I would have been thrilled if that had been it, just sitting by the pool.  But we got a bonus treat at dinner.  We went across the street to this place called Billy Reed's and it was The Best Restaurant In the Entire World if Food Wasn't Factored In.  You guys, you have to promise me that if you're ever in Palm Springs you will go there and think fondly of me.  I actually bet that you won't be able to not think of me because it's as if everything in my brain spilled out and landed in this place - minus Tyra Banks.  The only way I can describe it is how Mrs. Olsen (on Little House on the Prairie) would have decorated Nellie's restaurant if Nells has been a wealthy banker instead of just a local mercantile proprietor.  It was very, very 1880s Mankato.  There were colored glass lamps and an enormous wooden bar and red velvet chairs and waiters with enormous facial hair, and it was kind of dark and musty.  Which all sounds dated and a little tragic until you throw in dozens of elderly folks in their best desert casual dining wear and suddenly it is kitsch paradise.  I could have stayed there all night.  Except that aside from lounging by the pool we had additional plans of lounging in our hotel room.  But on the way out I very nearly vowed to track Billy Reed down and ask if he would adopt me so I could be part of this empire because what do they have every Friday night?  Ballroom dancing. There were about 10 mature women of elegant leisure sitting at tables lining a small dance floor just waiting for a gentleman to come and ask them for a dance. I couldn't stand it!  It was possibly the best thing I had ever seen in my life.

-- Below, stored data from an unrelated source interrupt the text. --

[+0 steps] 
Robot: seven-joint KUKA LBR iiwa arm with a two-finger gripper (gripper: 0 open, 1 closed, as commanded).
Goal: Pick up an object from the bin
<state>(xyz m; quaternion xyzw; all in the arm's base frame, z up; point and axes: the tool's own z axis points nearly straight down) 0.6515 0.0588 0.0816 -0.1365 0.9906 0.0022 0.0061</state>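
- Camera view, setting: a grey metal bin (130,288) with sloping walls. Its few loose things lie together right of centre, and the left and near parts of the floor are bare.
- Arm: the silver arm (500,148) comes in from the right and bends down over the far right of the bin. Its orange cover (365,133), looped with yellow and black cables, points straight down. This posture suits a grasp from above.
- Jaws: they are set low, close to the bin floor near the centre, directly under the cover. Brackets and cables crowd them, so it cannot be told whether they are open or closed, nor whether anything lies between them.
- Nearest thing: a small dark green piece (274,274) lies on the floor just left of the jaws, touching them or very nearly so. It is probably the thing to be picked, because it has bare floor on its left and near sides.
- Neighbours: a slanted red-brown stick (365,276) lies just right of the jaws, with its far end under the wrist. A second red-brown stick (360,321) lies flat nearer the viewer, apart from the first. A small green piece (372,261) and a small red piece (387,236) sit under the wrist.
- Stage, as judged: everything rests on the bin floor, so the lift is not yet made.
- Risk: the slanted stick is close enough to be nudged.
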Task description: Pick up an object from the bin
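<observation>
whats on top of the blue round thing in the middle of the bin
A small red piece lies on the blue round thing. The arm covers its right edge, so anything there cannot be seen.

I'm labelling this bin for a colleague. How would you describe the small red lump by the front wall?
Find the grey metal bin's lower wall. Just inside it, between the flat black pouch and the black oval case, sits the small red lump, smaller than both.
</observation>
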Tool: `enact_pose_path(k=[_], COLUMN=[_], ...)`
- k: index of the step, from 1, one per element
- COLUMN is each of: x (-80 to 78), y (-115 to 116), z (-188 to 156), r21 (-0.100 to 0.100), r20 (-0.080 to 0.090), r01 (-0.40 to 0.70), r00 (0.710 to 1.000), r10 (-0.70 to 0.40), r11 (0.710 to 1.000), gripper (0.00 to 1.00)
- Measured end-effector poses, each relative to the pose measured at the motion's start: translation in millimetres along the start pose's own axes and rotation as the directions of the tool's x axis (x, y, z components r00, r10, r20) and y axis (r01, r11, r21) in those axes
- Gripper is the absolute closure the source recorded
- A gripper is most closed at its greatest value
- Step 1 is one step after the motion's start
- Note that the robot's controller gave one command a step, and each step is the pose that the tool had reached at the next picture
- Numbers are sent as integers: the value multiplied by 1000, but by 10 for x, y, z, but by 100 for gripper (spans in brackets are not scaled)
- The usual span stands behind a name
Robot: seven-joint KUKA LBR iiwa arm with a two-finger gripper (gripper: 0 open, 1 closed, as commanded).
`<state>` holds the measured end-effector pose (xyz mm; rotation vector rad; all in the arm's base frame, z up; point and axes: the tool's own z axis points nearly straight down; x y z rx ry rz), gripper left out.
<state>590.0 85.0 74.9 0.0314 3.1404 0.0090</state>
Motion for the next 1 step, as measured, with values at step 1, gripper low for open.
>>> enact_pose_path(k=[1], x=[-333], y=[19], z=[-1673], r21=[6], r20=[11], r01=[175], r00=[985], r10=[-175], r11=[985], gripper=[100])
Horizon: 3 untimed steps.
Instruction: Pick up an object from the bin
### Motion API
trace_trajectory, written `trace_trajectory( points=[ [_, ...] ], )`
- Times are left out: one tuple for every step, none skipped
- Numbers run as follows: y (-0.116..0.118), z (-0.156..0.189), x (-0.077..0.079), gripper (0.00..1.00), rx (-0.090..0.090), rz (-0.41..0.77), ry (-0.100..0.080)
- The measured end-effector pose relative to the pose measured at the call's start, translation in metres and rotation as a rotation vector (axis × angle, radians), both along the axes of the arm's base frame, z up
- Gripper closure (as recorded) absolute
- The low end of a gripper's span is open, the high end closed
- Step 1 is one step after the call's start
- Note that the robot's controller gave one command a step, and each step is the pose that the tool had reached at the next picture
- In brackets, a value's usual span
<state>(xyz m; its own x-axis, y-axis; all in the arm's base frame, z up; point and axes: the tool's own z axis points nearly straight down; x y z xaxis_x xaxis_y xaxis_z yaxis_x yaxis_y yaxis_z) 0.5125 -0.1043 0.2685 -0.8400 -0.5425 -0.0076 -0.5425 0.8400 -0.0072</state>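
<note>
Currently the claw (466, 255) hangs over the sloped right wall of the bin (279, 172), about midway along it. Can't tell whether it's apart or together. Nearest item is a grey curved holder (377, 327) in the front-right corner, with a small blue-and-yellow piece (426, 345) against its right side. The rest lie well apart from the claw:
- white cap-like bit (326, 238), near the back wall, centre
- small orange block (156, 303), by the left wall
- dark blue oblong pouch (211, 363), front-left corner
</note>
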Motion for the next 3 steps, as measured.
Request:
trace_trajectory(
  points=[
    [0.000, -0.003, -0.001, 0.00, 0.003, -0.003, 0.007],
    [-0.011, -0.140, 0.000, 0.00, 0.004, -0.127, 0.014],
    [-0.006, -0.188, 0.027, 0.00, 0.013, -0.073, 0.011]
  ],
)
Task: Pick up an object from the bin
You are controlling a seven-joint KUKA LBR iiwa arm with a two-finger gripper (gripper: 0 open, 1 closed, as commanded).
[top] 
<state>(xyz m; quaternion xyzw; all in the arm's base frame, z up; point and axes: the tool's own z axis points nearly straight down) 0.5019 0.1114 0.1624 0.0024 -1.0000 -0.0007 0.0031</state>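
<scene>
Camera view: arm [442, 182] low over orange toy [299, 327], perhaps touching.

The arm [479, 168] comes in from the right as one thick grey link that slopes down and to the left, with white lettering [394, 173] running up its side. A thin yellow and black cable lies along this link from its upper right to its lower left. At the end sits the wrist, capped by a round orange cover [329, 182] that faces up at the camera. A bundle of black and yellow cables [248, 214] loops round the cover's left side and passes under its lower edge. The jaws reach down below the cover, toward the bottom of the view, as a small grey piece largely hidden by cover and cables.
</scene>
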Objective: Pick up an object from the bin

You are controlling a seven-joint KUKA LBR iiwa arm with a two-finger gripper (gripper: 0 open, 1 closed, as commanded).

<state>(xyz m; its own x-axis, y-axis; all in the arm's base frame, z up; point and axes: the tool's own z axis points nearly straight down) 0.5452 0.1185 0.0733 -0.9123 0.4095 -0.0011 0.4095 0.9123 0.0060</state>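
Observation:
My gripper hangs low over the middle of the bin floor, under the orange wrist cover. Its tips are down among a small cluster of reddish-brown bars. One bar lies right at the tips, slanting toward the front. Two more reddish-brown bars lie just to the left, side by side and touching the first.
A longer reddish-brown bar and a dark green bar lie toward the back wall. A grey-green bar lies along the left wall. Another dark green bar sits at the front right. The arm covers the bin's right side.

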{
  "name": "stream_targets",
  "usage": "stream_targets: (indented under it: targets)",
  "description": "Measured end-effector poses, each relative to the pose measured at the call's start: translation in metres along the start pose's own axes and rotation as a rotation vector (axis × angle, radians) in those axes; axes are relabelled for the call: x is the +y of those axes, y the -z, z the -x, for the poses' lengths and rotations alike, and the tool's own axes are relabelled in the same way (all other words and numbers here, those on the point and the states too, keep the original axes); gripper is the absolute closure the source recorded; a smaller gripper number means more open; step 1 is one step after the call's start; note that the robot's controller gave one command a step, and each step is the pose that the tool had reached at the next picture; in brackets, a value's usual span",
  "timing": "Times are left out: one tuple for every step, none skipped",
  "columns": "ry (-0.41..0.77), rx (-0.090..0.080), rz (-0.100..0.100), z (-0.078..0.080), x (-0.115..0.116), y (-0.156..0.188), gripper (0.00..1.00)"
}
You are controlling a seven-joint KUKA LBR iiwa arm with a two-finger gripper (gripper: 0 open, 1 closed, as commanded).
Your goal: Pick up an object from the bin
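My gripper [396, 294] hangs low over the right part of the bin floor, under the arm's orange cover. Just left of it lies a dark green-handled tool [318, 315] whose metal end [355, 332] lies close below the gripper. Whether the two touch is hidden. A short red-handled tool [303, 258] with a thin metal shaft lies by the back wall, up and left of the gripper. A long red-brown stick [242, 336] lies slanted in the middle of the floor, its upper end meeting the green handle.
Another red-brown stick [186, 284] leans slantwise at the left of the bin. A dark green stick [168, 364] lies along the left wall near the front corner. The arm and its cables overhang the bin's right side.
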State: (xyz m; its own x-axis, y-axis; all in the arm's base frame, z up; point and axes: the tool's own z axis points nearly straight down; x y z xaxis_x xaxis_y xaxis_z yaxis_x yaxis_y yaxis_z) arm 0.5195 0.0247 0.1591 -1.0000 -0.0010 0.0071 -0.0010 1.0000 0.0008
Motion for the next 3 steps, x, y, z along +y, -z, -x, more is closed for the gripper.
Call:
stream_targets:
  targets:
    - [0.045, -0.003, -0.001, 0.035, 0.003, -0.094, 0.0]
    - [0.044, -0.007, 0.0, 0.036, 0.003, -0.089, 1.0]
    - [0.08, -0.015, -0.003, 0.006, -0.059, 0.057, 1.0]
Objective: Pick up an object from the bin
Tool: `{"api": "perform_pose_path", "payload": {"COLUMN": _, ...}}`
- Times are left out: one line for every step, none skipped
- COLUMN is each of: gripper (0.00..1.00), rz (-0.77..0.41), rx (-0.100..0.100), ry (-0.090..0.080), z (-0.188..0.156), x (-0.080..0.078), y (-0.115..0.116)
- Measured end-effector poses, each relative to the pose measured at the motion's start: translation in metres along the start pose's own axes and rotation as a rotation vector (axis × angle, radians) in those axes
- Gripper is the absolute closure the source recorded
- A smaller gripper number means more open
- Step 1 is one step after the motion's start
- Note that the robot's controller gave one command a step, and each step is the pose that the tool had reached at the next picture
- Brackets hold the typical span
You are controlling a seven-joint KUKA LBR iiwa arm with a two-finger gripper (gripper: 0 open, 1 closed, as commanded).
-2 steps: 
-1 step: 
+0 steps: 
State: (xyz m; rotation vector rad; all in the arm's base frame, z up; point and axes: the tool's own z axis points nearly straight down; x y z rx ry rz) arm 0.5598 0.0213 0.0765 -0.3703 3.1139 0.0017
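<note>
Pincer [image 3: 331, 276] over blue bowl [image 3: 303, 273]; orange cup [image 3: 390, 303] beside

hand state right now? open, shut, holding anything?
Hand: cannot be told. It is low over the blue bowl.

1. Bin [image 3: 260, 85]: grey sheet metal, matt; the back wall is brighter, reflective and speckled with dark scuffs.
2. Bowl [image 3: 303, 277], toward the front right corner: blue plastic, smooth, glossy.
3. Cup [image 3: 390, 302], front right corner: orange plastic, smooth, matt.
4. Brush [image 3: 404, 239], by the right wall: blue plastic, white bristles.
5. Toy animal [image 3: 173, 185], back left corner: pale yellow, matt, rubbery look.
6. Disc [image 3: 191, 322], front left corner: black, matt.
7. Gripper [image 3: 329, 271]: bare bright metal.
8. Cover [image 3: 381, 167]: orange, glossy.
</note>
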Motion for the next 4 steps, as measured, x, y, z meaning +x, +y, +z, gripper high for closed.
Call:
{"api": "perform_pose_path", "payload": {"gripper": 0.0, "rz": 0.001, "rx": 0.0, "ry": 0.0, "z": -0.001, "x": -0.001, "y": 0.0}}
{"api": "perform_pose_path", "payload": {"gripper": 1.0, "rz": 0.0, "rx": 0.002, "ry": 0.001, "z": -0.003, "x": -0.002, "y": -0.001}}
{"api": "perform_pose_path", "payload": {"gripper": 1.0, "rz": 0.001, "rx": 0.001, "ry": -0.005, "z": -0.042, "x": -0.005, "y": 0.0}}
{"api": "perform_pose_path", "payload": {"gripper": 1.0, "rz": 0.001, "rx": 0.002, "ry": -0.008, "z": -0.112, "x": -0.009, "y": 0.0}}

Mystery solved.  When I'm 65 and the Muumuu Years commence, I am moving to Palm Springs because apparantly all I need is a pool and a room full of old people to make me happy.

Wednesday, May 2, 2012

Even Lydia the Tattooed Lady would not put something so dumb on her shoulder

I'm going to start a new feature on this blog called, "Really Dumb Things I've Seen On Pinterest"

Starting with the girl showing off her shoulder tattoo of the quote, "Never settle for anything less than butterflies."

First of all, I had to look it up to see if it was anything significant because I've seen it on Pinterest a few times, mostly scrolled in vinyl over an artfully arranged bed.  Maybe Nietzsche said it or something.  But no.  It refers to having butterflies in your stomach when you fall in love. Oh wait, is it from Twilight?  I'm having a dark memory of Bella saying something like, "My stomach felt full...of butterflies."  And now I want to vomit.

So this is the quote you're going to permanently etch into your flesh for all eternity?  This?!  Butterflies?!  I would say that this is the dumbest tattoo I've ever seen but then I had a coworker whose daughter had a picture of Janeane Garofalo tattooed on her calf.

Don't  you miss the days when tattoos actually meant something?  A tattoo used to signal that you were dealing with a man who would run down kittens on his Harley, or had seem some action in 'Nam, or had killed a man in Reno.  He could certainly rupture your spleen in a bar fight.  Now your accountant probably has a tattoo.  Back in Days of Yore when people were feeling edgy and wanting to express themselves they would just pierce their tongue or dye their hair green or write some really bad poetry and call it day.  Now people are putting that bad poetry on their collar bones for the world to see.  You can't throw your tattoo away like you can your notebook of bad poetry.  But you can certainly feel just as mortified when you reread it years from now.